A neural crest cell (a type of stem cell) begins with the ability to differentiate into any number of specialist cell types, but it also appears to retain the capacity to ‘change its mind’ and differentiate anew when the circumstances are right, according to new research from the University of Bath.
As a result of this hyper-flexibility, the possibilities for these cells in replacing damaged human tissue is likely to be even greater than previously thought.
Neural crest cells – found in very young embryos, and vital for determining the colour of hair and skin – are highly flexible by nature, giving rise to many different types of vital cells, including neurons. New research from the University of Bath suggests their flexibility remains greater than previously thought, a finding that has significant implications for regenerative medicine.
Until now, it was assumed that neural crest cells became committed to becoming a particular cell type very early, after which their fate was sealed. However, studies led by Professor Robert Kelsh from the Department of Life Sciences at Bath suggest they retain their adaptability even after they have become visibly differentiated.
This newly discovered flexibility helps explain why neural crest stem cells – an important type of stem cell that can also be readily isolated from adult skin – have immense potential as treatments to replace and repair damaged body tissue in many parts of the body.
The finding that even after choosing a destiny (for instance, developing into skin pigment cells), neural crest cells might be able to ‘change their mind’ and choose a new destiny (perhaps becoming cartilage cells) reconciles a long-standing debate among biologists over the nature of neural crest cell differentiation.
Two competing theories
In humans, neural crest cells are multipotent, meaning they are capable of developing into many different types of cell, including cells of the peripheral nervous system, cardiac muscle, and cartilage, as well as pigment cells in the skin and hair. These are all cells with highly specific functions.
Until now, two rival theories have sought to explain how, exactly, they pull this off.
“The question of how the fate of these cells becomes decided and restricted has been unclear and much debated for over 40 years,” said Professor Kelsh.

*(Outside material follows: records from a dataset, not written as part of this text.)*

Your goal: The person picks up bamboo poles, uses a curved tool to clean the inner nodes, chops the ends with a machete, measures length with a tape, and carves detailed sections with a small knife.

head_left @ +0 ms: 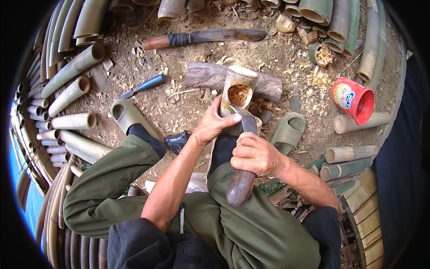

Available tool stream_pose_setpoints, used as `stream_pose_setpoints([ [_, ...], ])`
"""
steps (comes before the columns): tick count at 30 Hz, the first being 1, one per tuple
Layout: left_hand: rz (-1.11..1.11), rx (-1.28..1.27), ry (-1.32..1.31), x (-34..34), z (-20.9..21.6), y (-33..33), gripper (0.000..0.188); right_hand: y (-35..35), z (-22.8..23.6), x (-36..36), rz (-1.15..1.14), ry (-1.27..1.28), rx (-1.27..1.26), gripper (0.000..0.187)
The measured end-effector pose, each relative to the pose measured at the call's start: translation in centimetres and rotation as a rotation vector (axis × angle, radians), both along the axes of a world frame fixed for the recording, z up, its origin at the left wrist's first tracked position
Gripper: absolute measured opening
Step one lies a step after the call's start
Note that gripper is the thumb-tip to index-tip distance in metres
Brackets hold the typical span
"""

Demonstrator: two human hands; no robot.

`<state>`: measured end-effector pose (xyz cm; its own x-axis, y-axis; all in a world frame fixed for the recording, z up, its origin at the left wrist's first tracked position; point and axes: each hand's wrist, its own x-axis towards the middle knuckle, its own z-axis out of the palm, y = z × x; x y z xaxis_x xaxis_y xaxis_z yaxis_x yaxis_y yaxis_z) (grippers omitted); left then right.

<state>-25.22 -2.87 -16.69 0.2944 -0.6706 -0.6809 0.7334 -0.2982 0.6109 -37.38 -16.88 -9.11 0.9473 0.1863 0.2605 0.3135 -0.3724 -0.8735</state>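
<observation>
A short bamboo section leans against a log, a hole cut in its side showing pale shavings within. My left hand grips its lower part, fingers wrapped behind it and thumb against the blade. In my right hand is a curved knife, held where its dark wooden handle meets the blade. The blade points away from me, its tip at the lower edge of the hole. The handle's rounded end hangs over my right thigh. My foot, in a dark sock, is close under the bamboo's lower end.
The log lies crosswise on chip-strewn dirt. Beyond it rests a machete; a blue-handled chisel is at left. Two olive clogs flank the work. A red tub sits at right, and bamboo tubes ring the area.
</observation>
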Motion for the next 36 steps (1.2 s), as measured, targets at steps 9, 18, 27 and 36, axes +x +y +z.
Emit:
stream_pose_setpoints([
  [9, 0.078, 0.009, -0.006, -0.5, -0.9, -0.1, 0.073, 1.0, -2.4, 0.1, 0.035, -0.089, -0.124, 0.024],
  [18, 0.019, 0.164, -0.231, -1.1, -0.3, -1.0, 0.079, 1.5, -5.7, 0.3, -0.031, -0.213, -0.271, 0.024],
  [27, 0.124, 0.181, -0.205, -0.2, 1.6, -2.7, 0.102, -4.4, -0.6, 5.3, -0.848, 0.133, 0.977, 0.017],
  [36, 0.131, 0.422, -0.289, -0.8, 0.9, -4.2, 0.097, -4.2, -1.6, 6.6, -0.900, 0.196, 0.938, 0.018],
])
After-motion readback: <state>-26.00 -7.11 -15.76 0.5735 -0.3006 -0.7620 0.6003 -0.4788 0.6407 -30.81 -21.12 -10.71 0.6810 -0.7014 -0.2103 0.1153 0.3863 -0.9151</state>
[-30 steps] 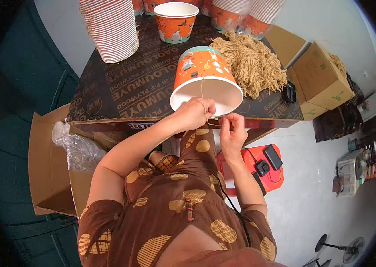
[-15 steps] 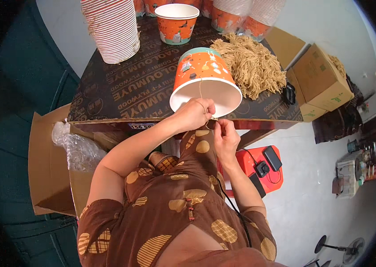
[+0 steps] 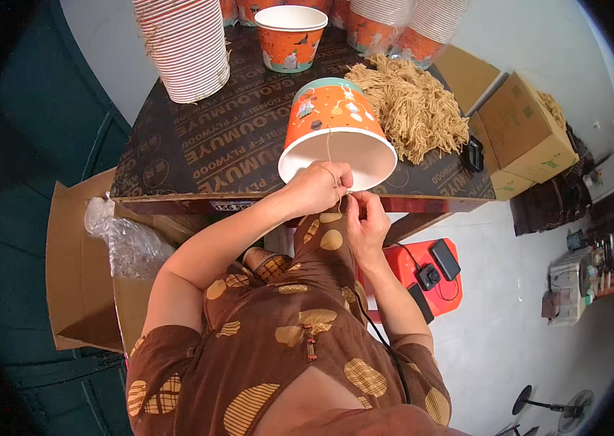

According to the first theory, neural crest cells begin to commit to a specific role in the young embryo before leaving the place from which they arise – the neural tube (which develops into the brain and spine). The thinking goes that by the time they start migrating to their final destination – be that the gut, skin, or connective tissue – their destiny is already partially limited (i.e. some options are already off the table) and that more and more options become eliminated as they migrate.
The second theory posits that neural crest cells remain multipotent when they leave the neural tube and only commit to a specific differentiation path once they reach their destination.
There has been a general feeling in the field that the first model was the more accurate of the two. The new study published in Nature Communications, however, finds that neither of these ‘static’ theories is correct.
“It would appear that these cells are choosing their fate in a much more dynamic, mobile way and are not narrowing their options irreversibly until much later than we previously thought,” said Professor Kelsh. “This provides experimental biologists with a new, updated model to help them understand the behaviour of neural crest cells.”
It has long been known that neural crest cells use molecular signals from their environments to turn into one type of cell or another. However, Professor Kelsh’s genetic work on zebrafish – a freshwater fish with many genetic similarities to humans – shows these steps are likely reversible: remove the signals and the cells revert to a more primitive state, where their potential to differentiate differently is restored.
Professor Kelsh said: “Our work shows these cells become biased by their environment. Take them out of that environment and they relax back to a more broadly competent state, likely capable of becoming anything.”
He added: “Our findings will be of interest to other stem-cell researchers, as they give us a theoretical understanding of how neural crest cells might be used in medicine to repair any number of defects, from skin-pigmentation defects such as vitiligo to defects of the nervous system.”
Other researchers from the University of Bath involved in this study were Tatiana Subkhankulova, Dr Karen Camargo Sosa, Masataka Nikaido, Noah Shriever, Xueyan Yang, Frederico Rodrigues, Thomas Carney, Gemma Bavister from the Department of Life Sciences and Dr Hartmut Schwetlick and Professor Jonathan Dawes from the Department of Mathematical Sciences.